Extracted data entries:
- - -
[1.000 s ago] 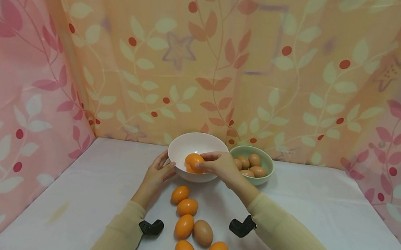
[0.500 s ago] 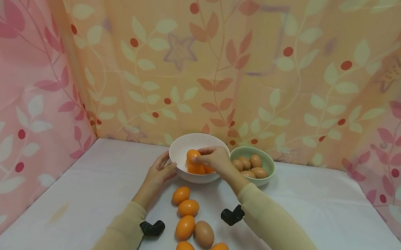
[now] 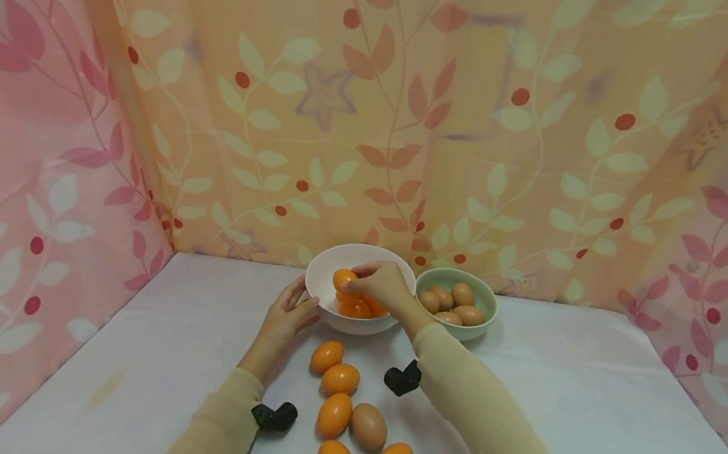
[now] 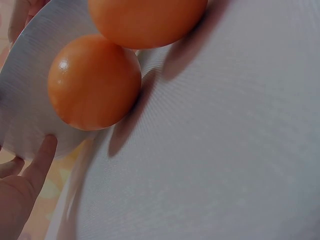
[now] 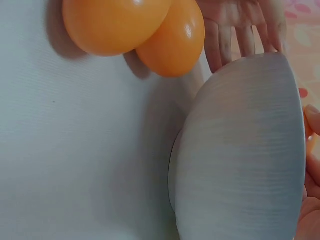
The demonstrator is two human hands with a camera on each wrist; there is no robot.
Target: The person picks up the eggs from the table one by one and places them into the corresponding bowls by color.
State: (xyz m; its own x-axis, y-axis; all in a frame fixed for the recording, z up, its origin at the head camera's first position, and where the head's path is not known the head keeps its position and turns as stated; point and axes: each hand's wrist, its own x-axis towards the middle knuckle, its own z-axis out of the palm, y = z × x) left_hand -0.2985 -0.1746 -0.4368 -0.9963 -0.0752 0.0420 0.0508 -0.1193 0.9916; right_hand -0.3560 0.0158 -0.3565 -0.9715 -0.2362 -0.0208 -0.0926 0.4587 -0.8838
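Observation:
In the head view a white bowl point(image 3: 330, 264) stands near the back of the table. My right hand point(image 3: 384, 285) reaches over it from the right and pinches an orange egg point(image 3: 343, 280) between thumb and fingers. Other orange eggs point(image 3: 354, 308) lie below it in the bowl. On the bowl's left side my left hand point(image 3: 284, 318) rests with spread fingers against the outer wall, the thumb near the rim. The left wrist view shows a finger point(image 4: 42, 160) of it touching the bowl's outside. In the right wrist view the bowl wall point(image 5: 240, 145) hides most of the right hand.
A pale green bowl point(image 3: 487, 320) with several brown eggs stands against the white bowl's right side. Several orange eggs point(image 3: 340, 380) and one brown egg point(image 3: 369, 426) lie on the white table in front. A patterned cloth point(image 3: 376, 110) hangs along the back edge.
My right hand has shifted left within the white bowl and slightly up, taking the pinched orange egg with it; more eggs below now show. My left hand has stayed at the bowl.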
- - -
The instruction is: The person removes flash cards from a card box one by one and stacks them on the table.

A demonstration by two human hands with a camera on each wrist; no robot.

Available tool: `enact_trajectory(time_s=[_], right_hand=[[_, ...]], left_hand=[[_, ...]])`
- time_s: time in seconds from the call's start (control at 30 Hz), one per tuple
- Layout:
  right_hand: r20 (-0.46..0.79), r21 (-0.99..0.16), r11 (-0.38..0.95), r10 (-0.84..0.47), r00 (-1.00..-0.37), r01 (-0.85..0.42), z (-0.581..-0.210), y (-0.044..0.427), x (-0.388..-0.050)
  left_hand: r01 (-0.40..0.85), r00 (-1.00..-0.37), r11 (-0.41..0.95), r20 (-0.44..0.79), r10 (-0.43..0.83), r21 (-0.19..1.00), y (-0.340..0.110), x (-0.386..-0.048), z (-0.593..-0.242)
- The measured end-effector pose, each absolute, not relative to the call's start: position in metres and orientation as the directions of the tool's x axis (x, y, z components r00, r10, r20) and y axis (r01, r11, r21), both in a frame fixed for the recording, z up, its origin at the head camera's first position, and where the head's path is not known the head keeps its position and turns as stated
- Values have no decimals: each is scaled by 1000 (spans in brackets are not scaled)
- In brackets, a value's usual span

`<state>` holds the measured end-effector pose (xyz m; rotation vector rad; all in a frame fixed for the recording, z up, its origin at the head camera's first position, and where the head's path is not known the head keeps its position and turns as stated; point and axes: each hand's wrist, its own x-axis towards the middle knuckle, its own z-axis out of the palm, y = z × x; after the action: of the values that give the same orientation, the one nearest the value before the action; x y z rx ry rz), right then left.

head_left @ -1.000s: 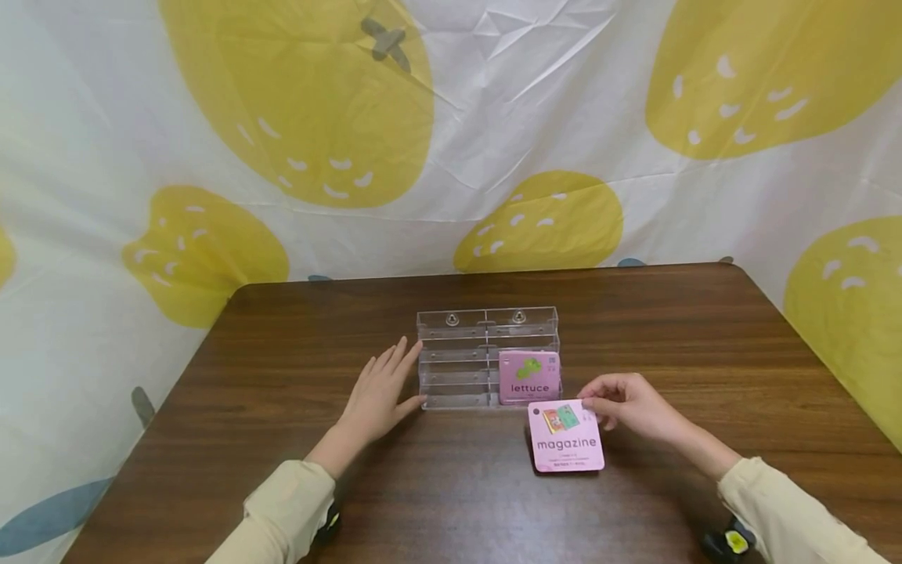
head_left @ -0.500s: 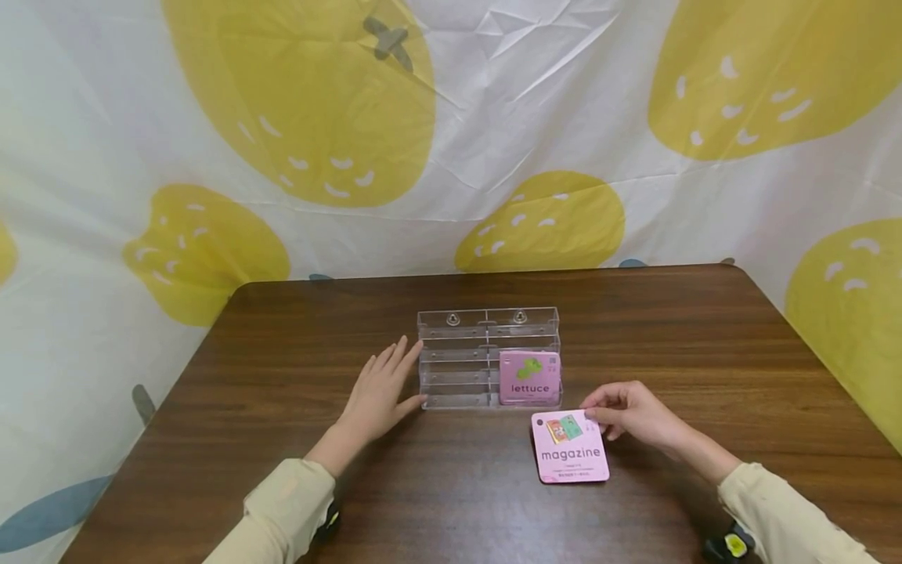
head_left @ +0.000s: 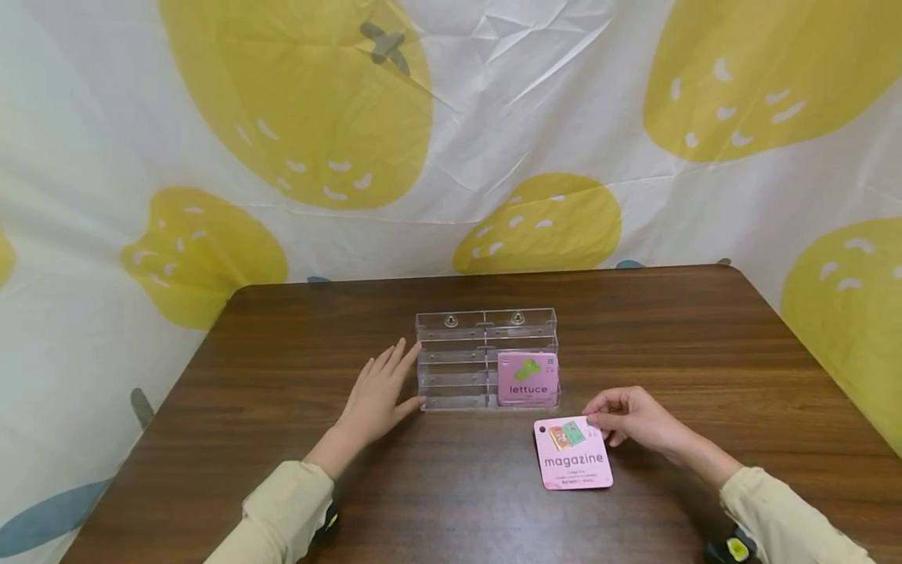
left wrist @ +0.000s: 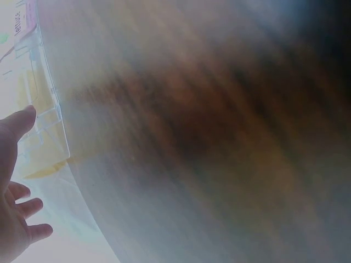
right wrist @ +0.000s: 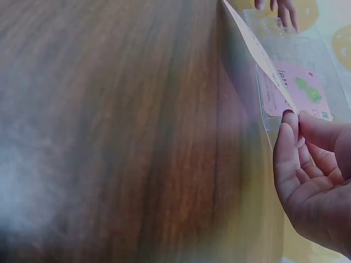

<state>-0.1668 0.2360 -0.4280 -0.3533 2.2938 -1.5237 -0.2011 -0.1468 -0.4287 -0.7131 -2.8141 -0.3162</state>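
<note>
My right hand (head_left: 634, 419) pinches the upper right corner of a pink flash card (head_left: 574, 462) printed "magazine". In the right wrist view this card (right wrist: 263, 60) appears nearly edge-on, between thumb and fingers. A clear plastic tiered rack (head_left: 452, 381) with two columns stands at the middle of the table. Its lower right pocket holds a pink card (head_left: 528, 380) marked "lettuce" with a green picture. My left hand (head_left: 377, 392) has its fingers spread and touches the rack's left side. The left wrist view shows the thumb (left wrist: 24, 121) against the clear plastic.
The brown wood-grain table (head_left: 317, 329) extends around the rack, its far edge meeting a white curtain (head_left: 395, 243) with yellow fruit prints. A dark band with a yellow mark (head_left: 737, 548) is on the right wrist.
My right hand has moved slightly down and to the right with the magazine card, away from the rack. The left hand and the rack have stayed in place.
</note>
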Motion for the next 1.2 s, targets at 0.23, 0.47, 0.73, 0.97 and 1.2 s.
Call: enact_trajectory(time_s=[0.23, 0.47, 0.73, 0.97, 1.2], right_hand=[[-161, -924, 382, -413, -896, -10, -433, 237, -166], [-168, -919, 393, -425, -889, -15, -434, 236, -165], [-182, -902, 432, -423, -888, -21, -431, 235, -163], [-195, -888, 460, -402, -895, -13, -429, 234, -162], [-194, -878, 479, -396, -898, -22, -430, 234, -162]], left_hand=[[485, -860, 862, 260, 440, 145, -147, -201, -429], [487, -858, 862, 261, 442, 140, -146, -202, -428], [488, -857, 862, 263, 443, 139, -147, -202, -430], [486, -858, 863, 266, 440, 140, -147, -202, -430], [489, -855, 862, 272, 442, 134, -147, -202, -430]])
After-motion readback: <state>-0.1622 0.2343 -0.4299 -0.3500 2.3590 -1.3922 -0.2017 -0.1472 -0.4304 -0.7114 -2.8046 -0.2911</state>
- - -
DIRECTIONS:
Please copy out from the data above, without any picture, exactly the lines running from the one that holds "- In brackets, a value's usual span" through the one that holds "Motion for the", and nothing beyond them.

ANSWER FOR THE TASK:
- In brackets, a value's usual span

`<state>` holds the measured end-effector pose (xyz m; rotation vector rad; all in a frame fixed for the recording, z up, its origin at the head camera's first position, and where the head's path is not known the head keeps its position and turns as stated; point and axes: each hand's wrist, its own x-axis towards the middle knuckle, its own z-axis out of the palm, y = z × x; after the action: of the values that give the same orientation, the one nearest the value before the action; x y z rx ry rz), right then left.

head_left @ -1.000s: 
head_left @ -0.500s: 
head_left @ +0.000s: 
left wrist @ +0.000s: 
right wrist @ +0.000s: 

<state>-0.1668 0.2360 -0.4280 -0.3533 2.2938 -1.5237 -0.2011 -0.1468 -0.4287 -0.7131 -2.8141 -0.3162</state>
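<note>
My right hand (head_left: 634, 419) pinches the upper right corner of a pink flash card (head_left: 574, 462) printed "magazine". In the right wrist view this card (right wrist: 263, 60) appears nearly edge-on, between thumb and fingers. A clear plastic tiered rack (head_left: 452, 381) with two columns stands at the middle of the table. Its lower right pocket holds a pink card (head_left: 528, 380) marked "lettuce" with a green picture. My left hand (head_left: 377, 392) has its fingers spread and touches the rack's left side. The left wrist view shows the thumb (left wrist: 24, 121) against the clear plastic.
The brown wood-grain table (head_left: 317, 329) extends around the rack, its far edge meeting a white curtain (head_left: 395, 243) with yellow fruit prints. A dark band with a yellow mark (head_left: 737, 548) is on the right wrist.
My right hand has moved slightly down and to the right with the magazine card, away from the rack. The left hand and the rack have stayed in place.
</note>
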Motion for the next 1.2 s, targets at 0.23, 0.47, 0.73, 0.97 and 1.2 s.

The submitted answer is complete.